DEPARTMENT OF HISTORY
Professor E. Foner
Term Paper: Each student will write a critical review-essay of around ten pages about a
book written by an American radical. The following list contains such works, including
autobiographies, political statements, and accounts of American history from a radical
perspective.
The list is not meant to be exhaustive, but if you wish to choose a book not listed, please
consult me first. The paper is due in sections during the week of April 25.
Here are some pointers regarding the paper. It is not a book report. You should
summarize the main arguments of the book you choose, but not stop there. Among other
issues, the paper should consider the purposes of the author in writing the book, his or her
political point of view, what the content and style of the book reveal about American
radicalism in the period when it was written, and the strengths and weaknesses of the
book. Ask yourself such questions as: What is the authors analysis of the problems of
American society? What kind of language does the author use? What kind of imagery?
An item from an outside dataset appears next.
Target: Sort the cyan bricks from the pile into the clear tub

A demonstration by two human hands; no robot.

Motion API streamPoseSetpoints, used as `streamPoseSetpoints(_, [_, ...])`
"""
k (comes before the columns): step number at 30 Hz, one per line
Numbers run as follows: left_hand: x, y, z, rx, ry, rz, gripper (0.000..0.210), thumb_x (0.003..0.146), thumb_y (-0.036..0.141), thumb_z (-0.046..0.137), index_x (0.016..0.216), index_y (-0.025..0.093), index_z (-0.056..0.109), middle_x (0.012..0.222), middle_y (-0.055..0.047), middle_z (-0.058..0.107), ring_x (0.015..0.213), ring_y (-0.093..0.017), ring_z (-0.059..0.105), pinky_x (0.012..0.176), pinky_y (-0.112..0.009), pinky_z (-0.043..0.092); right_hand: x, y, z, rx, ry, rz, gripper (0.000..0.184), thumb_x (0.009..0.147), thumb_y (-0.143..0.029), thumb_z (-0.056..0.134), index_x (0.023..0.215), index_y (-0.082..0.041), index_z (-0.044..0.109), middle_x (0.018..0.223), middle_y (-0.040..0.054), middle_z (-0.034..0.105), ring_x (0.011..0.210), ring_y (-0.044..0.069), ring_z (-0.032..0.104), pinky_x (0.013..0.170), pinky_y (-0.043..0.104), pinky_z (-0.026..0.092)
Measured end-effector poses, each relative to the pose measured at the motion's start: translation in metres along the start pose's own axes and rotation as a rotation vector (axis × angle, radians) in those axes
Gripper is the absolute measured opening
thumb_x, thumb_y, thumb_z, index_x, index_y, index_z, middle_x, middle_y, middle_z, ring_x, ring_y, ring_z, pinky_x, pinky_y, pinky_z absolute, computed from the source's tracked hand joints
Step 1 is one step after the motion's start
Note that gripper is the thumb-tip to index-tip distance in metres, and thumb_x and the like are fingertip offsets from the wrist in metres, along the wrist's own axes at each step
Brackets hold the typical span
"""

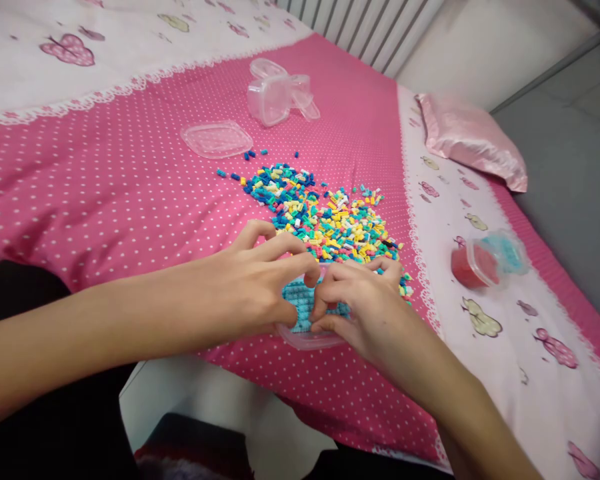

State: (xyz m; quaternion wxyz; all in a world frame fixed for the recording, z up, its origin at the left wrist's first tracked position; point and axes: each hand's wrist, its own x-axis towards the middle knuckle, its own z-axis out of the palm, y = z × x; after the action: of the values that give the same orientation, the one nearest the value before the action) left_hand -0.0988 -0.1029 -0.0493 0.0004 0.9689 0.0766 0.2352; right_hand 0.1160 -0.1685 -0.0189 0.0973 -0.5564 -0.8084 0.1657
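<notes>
A clear plastic container [313, 343] sits near the front edge of the bed, holding small turquoise bricks [300, 300] packed in rows. My left hand [260, 280] reaches over its left side, with the fingers bent and apart and the thumb down at the turquoise bricks. From the right, my right hand [357, 300] comes in with thumb and forefinger pinched together low over those bricks. Whatever is between these fingertips is too small or hidden to make out. Just beyond both hands spreads a pile of small multicoloured bricks [340, 223].
Past the pile lie a clear lid [217, 139] and several stacked empty containers [273, 97]. At the right are a container of red pieces [475, 263] and another of turquoise pieces [507, 252]. A pink pillow [473, 140] rests by the grey panel. The pink dotted bedspread [130, 180] lies underneath.
</notes>
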Motion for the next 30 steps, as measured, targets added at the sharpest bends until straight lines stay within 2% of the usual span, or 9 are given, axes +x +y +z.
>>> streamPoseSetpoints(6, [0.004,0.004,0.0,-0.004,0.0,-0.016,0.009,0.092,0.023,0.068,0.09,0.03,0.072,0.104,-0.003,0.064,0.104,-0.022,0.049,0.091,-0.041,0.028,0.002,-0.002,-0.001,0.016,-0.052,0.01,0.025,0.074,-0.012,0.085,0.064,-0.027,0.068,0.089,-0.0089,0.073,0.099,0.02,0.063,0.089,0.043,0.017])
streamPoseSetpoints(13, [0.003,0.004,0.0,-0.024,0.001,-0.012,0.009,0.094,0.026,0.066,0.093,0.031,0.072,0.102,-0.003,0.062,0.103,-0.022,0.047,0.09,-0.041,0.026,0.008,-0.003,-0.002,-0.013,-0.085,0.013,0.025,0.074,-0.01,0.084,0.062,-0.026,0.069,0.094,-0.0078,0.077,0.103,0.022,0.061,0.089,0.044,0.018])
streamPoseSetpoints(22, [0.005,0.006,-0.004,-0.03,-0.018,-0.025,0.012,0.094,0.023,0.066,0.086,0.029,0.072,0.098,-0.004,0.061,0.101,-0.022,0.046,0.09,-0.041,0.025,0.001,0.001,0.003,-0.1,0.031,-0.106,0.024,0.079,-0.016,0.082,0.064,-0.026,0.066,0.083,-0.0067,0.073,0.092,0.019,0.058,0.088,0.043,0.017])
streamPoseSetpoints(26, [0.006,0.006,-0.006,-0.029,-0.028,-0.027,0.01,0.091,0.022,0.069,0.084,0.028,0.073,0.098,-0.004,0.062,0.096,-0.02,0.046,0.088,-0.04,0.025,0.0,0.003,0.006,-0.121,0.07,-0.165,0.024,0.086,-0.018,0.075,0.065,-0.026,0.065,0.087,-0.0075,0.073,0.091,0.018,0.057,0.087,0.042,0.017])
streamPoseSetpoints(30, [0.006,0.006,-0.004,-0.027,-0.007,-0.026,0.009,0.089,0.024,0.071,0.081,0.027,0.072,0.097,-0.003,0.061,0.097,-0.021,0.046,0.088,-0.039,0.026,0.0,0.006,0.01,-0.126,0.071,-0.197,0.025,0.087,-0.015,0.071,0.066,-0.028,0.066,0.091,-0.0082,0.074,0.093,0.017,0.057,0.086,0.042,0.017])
Who appears to be the intended audience and how does the style succeed or not succeed
in terms of this aim? What values underpin the argument? What does the author think
the role of politics and the state should be? If the author has chosen to write fiction or an
autobiography, what are the strengths and weaknesses of this form in advancing the
argument? What parallels can you see between the authors arguments and other
American radicals we have studied? Not every one of these questions applies to each
book, and there are many others you could consider.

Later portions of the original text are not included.